(PROBLEM STATEMENT)
Count the lines in the records that hold the string "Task". Only the number should be given.

(DATASET ENTRIES)

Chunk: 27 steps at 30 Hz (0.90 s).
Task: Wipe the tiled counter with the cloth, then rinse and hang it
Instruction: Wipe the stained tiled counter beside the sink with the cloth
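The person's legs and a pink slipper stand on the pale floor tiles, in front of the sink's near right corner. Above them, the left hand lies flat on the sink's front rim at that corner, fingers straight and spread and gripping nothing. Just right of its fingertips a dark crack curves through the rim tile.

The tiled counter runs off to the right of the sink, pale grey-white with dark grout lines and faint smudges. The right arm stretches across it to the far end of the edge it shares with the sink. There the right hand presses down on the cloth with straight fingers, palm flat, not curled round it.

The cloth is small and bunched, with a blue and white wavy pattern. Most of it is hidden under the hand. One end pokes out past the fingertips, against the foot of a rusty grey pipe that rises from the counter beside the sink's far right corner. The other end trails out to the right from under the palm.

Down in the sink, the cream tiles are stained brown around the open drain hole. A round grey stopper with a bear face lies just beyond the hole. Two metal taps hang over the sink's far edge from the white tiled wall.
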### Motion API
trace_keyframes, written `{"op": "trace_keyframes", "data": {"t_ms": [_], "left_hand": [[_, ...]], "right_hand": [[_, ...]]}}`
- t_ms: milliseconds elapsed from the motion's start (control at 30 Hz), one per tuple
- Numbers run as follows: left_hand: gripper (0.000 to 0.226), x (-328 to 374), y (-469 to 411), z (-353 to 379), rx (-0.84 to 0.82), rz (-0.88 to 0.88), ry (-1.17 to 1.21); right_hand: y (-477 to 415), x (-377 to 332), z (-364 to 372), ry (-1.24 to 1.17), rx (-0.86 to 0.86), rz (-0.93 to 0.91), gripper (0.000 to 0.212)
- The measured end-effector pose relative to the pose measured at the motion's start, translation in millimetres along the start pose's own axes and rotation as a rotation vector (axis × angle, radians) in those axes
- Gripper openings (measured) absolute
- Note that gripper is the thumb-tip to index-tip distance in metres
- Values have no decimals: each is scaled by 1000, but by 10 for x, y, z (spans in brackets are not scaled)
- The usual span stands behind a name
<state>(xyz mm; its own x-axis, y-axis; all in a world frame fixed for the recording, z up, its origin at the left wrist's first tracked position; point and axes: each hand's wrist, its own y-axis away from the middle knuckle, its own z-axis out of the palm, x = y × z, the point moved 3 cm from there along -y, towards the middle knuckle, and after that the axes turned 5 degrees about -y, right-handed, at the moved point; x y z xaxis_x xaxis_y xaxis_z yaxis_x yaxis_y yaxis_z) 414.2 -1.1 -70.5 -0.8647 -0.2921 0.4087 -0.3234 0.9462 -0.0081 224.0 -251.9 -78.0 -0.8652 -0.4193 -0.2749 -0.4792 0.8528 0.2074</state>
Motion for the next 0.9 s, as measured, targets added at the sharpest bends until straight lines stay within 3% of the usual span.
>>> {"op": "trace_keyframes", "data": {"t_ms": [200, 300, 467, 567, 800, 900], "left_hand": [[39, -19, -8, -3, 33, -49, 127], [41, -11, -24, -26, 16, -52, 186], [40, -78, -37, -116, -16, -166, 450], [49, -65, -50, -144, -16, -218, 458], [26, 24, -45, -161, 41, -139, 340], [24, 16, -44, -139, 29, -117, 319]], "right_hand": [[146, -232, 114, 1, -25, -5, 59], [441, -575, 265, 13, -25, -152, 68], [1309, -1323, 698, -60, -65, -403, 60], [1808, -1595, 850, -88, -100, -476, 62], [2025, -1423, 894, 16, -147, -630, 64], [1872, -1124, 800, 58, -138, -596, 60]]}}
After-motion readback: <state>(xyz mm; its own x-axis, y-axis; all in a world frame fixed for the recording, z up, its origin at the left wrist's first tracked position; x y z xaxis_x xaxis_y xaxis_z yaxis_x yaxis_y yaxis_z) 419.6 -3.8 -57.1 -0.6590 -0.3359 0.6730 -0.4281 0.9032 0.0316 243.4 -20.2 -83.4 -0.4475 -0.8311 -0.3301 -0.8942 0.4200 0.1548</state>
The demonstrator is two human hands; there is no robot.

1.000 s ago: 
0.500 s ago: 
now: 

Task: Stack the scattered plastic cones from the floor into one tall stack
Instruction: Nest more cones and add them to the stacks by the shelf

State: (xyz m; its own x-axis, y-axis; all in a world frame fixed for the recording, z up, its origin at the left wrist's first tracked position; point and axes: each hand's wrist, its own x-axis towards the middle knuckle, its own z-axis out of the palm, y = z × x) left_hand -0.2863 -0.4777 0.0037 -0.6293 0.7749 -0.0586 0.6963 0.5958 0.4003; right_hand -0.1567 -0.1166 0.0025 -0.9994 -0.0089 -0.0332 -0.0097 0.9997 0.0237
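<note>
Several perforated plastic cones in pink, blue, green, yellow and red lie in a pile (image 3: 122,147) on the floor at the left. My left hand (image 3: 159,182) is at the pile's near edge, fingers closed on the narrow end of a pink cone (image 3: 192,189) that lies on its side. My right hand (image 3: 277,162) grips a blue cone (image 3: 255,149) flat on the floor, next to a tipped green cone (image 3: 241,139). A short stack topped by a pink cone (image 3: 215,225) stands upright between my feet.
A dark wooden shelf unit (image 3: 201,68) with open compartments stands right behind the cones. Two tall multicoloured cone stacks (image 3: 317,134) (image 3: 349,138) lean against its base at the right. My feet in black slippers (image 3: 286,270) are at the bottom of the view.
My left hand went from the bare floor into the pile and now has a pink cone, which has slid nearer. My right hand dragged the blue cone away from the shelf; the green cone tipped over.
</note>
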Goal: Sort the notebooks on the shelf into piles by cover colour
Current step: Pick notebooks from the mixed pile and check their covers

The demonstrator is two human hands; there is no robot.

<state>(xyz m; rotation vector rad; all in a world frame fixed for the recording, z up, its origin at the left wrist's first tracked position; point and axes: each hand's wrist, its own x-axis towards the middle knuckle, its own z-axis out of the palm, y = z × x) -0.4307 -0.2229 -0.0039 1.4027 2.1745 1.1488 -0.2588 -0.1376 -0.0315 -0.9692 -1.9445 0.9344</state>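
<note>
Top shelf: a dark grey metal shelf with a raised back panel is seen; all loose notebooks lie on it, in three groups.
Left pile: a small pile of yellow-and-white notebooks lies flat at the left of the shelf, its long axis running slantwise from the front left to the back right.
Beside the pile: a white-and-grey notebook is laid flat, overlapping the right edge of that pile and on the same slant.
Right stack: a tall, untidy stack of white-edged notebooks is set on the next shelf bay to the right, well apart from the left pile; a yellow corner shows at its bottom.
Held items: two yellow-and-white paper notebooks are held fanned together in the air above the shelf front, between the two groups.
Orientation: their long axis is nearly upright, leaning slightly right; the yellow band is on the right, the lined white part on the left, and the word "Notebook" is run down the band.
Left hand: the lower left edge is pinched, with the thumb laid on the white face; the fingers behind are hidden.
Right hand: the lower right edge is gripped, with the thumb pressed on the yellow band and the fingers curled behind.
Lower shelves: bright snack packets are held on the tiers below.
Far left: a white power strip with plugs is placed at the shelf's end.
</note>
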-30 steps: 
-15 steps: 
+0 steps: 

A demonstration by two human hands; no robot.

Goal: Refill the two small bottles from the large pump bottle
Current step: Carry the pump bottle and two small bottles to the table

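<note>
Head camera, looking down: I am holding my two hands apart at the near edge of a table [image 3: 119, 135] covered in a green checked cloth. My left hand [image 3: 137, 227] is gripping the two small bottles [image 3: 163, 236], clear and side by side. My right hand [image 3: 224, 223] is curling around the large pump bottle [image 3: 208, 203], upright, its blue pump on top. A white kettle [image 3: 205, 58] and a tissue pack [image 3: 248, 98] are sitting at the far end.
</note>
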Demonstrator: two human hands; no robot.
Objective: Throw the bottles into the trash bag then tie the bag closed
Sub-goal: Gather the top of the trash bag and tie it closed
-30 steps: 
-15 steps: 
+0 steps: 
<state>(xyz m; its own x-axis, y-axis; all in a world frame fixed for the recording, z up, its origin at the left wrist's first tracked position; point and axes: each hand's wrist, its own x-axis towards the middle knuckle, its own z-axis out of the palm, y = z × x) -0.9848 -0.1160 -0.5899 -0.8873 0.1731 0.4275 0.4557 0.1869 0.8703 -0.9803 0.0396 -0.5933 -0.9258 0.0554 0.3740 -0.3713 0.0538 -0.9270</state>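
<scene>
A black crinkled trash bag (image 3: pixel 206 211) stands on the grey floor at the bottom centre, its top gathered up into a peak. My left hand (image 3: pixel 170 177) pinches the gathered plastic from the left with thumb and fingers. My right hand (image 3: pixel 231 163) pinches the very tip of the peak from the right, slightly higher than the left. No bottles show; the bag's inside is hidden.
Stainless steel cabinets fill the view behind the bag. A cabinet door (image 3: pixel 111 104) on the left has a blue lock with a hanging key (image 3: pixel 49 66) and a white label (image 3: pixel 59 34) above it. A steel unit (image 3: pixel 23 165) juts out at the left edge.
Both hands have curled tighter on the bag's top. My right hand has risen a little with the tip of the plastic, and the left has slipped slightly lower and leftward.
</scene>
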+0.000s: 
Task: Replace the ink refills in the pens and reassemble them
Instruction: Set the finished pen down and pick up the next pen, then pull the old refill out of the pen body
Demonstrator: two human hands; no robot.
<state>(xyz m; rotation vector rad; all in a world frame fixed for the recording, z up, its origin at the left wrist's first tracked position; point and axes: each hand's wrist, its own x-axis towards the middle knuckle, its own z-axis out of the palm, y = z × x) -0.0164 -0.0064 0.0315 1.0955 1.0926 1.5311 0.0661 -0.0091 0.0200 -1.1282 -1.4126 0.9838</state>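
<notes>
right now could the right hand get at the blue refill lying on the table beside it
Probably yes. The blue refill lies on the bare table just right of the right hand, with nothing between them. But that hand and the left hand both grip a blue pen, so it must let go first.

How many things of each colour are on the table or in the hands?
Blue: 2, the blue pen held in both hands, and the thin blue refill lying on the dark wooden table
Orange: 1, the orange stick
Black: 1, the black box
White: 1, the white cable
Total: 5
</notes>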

(FINISHED EXERCISE)
3